_Task to carry out_. Copy the whole listing below exactly.

_Available records_.
════════════════

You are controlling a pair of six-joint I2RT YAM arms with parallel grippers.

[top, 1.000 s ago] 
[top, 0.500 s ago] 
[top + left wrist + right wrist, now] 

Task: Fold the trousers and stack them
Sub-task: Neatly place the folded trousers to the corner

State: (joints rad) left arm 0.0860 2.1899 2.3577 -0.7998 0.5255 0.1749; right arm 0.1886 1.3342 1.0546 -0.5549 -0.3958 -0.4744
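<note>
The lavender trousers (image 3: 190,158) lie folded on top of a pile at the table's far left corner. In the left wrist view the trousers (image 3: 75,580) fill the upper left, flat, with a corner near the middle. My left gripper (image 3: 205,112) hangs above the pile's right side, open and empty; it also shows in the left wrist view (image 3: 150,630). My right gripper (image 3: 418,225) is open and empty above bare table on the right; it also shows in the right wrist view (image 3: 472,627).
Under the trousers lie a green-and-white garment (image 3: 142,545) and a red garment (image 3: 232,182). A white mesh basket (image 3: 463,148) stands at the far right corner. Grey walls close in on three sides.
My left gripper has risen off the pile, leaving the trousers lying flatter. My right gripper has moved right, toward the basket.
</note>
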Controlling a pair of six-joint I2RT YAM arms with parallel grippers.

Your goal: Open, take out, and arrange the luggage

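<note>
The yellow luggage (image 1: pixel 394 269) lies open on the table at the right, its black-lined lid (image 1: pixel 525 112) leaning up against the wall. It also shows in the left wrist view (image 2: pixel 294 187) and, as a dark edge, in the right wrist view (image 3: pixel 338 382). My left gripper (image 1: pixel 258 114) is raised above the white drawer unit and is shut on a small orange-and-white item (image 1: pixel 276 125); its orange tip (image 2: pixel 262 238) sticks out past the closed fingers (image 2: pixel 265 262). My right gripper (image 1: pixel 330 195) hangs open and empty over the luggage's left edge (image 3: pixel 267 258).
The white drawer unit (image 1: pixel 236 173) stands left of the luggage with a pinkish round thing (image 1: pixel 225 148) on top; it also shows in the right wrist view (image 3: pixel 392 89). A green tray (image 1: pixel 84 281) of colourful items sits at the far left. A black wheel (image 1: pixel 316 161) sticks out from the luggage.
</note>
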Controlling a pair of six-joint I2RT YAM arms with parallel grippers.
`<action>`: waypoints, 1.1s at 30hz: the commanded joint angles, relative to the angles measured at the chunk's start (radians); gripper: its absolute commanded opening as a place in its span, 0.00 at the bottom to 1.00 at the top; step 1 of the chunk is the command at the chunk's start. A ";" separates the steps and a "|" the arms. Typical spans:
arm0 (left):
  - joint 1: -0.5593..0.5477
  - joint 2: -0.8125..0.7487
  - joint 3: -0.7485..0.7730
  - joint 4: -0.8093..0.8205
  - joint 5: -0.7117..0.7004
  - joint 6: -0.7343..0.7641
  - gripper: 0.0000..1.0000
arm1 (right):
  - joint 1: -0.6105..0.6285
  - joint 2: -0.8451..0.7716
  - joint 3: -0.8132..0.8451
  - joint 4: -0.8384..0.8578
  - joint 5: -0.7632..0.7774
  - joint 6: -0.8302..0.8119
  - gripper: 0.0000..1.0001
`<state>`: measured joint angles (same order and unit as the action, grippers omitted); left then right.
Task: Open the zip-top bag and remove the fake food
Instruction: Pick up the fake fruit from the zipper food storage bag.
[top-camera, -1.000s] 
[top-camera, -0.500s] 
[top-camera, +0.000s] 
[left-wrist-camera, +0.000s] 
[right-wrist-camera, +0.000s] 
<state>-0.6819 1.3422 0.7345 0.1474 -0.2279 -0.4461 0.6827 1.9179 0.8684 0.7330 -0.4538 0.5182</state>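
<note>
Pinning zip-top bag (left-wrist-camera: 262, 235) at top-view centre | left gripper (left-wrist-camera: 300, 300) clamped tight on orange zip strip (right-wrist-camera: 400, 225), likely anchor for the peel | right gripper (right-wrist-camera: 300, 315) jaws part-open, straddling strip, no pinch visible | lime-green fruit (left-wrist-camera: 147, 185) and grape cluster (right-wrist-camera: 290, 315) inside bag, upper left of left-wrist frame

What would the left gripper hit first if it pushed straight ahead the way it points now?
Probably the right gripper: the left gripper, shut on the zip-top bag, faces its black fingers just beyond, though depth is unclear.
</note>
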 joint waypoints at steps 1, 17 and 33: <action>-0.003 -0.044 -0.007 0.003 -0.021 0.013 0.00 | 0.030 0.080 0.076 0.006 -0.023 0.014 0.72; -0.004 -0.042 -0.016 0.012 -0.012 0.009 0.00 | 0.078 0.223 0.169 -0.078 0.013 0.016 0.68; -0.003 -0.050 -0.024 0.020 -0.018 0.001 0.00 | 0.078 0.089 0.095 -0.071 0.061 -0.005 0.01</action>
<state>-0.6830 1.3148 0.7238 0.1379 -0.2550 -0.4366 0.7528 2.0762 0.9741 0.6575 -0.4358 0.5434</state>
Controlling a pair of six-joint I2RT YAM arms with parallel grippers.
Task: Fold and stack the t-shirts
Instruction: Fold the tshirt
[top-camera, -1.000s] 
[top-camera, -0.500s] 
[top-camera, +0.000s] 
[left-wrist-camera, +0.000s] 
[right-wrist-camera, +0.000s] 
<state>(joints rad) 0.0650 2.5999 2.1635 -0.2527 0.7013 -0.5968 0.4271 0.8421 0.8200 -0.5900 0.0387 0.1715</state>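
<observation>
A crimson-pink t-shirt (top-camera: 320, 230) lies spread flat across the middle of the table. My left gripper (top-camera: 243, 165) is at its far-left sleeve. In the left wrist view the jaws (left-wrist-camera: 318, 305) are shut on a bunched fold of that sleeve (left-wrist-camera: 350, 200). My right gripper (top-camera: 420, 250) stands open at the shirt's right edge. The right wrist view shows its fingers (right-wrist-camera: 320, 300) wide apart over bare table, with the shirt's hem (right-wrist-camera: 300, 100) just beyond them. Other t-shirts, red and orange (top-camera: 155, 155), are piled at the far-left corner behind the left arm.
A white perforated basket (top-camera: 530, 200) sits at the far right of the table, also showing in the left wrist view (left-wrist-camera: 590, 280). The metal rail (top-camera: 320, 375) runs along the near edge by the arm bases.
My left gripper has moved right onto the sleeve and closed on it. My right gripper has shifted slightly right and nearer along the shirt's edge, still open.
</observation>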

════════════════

_Answer to the exercise_.
You are controlling a pair of six-joint I2RT YAM arms with parallel grippers.

[top, 1.000 s ago] 
[top, 0.500 s ago] 
[top + left wrist + right wrist, now] 

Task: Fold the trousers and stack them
Sub-task: Neatly place the folded trousers to the corner

State: (joints rad) left arm 0.0860 2.1899 2.3577 -0.7998 0.5255 0.1749; right arm 0.1886 1.3342 1.0546 -0.5549 -0.3958 -0.4744
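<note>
The lavender trousers (image 3: 190,158) lie folded on top of a pile at the table's far left corner. In the left wrist view the trousers (image 3: 75,580) fill the upper left, flat, with a corner near the middle. My left gripper (image 3: 205,112) hangs above the pile's right side, open and empty; it also shows in the left wrist view (image 3: 150,630). My right gripper (image 3: 418,225) is open and empty above bare table on the right; it also shows in the right wrist view (image 3: 472,627).
Under the trousers lie a green-and-white garment (image 3: 142,545) and a red garment (image 3: 232,182). A white mesh basket (image 3: 463,148) stands at the far right corner. Grey walls close in on three sides.
My left gripper has risen off the pile, leaving the trousers lying flatter. My right gripper has moved right, toward the basket.
</note>
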Controlling a pair of six-joint I2RT YAM arms with parallel grippers.

Your goal: Open, take out, and arrange the luggage

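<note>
The yellow luggage (image 1: pixel 394 269) lies open on the table at the right, its black-lined lid (image 1: pixel 525 112) leaning up against the wall. It also shows in the left wrist view (image 2: pixel 294 187) and, as a dark edge, in the right wrist view (image 3: pixel 338 382). My left gripper (image 1: pixel 258 114) is raised above the white drawer unit and is shut on a small orange-and-white item (image 1: pixel 276 125); its orange tip (image 2: pixel 262 238) sticks out past the closed fingers (image 2: pixel 265 262). My right gripper (image 1: pixel 330 195) hangs open and empty over the luggage's left edge (image 3: pixel 267 258).
The white drawer unit (image 1: pixel 236 173) stands left of the luggage with a pinkish round thing (image 1: pixel 225 148) on top; it also shows in the right wrist view (image 3: pixel 392 89). A green tray (image 1: pixel 84 281) of colourful items sits at the far left. A black wheel (image 1: pixel 316 161) sticks out from the luggage.
</note>
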Controlling a pair of six-joint I2RT YAM arms with parallel grippers.
`<action>`: waypoints, 1.1s at 30hz: the commanded joint angles, relative to the angles measured at the chunk's start (radians); gripper: its absolute commanded opening as a place in its span, 0.00 at the bottom to 1.00 at the top; step 1 of the chunk is the command at the chunk's start. A ";" separates the steps and a "|" the arms. Typical spans:
arm0 (left):
  - joint 1: -0.5593..0.5477
  - joint 2: -0.8125..0.7487
  - joint 3: -0.7485..0.7730
  - joint 4: -0.8093..0.8205
  - joint 5: -0.7117..0.7004
  - joint 6: -0.7343..0.7641
  - gripper: 0.0000..1.0000
arm1 (right):
  - joint 1: -0.6105..0.6285
  - joint 2: -0.8451..0.7716
  - joint 3: -0.8132..0.8451
  - joint 4: -0.8384..0.8578
  - joint 5: -0.7632..0.7774
  - joint 6: -0.8302..0.8119
  - gripper: 0.0000..1.0001
`<state>`: measured joint angles (same order and unit as the action, grippers omitted); left then right.
Task: Open the zip-top bag and remove the fake food
Instruction: Pick up the fake fruit from the zipper food storage bag.
[top-camera, -1.000s] 
[top-camera, -0.500s] 
[top-camera, +0.000s] 
[left-wrist-camera, +0.000s] 
[right-wrist-camera, +0.000s] 
<state>-0.6819 1.3422 0.7345 0.1474 -0.2279 -0.4461 0.6827 1.9179 0.8684 0.7330 -0.4538 0.5182</state>
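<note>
Pinning zip-top bag (left-wrist-camera: 262, 235) at top-view centre | left gripper (left-wrist-camera: 300, 300) clamped tight on orange zip strip (right-wrist-camera: 400, 225), likely anchor for the peel | right gripper (right-wrist-camera: 300, 315) jaws part-open, straddling strip, no pinch visible | lime-green fruit (left-wrist-camera: 147, 185) and grape cluster (right-wrist-camera: 290, 315) inside bag, upper left of left-wrist frame

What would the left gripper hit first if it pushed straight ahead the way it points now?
Probably the right gripper: the left gripper, shut on the zip-top bag, faces its black fingers just beyond, though depth is unclear.
</note>
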 joint waypoints at steps 1, 17 and 33: <action>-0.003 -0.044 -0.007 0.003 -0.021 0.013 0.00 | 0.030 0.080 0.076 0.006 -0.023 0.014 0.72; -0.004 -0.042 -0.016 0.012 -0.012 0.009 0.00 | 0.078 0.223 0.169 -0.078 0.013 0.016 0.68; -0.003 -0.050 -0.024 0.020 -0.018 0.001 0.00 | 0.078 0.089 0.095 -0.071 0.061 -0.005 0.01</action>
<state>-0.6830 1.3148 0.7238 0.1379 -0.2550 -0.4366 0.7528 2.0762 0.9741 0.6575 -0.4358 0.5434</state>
Controlling a pair of six-joint I2RT YAM arms with parallel grippers.
Task: Fold and stack the t-shirts
Instruction: Fold the tshirt
[top-camera, -1.000s] 
[top-camera, -0.500s] 
[top-camera, +0.000s] 
[left-wrist-camera, +0.000s] 
[right-wrist-camera, +0.000s] 
<state>(joints rad) 0.0650 2.5999 2.1635 -0.2527 0.7013 -0.5968 0.4271 0.8421 0.8200 -0.5900 0.0387 0.1715</state>
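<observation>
A crimson-pink t-shirt (top-camera: 320, 230) lies spread flat across the middle of the table. My left gripper (top-camera: 243, 165) is at its far-left sleeve. In the left wrist view the jaws (left-wrist-camera: 318, 305) are shut on a bunched fold of that sleeve (left-wrist-camera: 350, 200). My right gripper (top-camera: 420, 250) stands open at the shirt's right edge. The right wrist view shows its fingers (right-wrist-camera: 320, 300) wide apart over bare table, with the shirt's hem (right-wrist-camera: 300, 100) just beyond them. Other t-shirts, red and orange (top-camera: 155, 155), are piled at the far-left corner behind the left arm.
A white perforated basket (top-camera: 530, 200) sits at the far right of the table, also showing in the left wrist view (left-wrist-camera: 590, 280). The metal rail (top-camera: 320, 375) runs along the near edge by the arm bases.
My left gripper has moved right onto the sleeve and closed on it. My right gripper has shifted slightly right and nearer along the shirt's edge, still open.
</observation>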

For this exercise, nothing further remains to be done.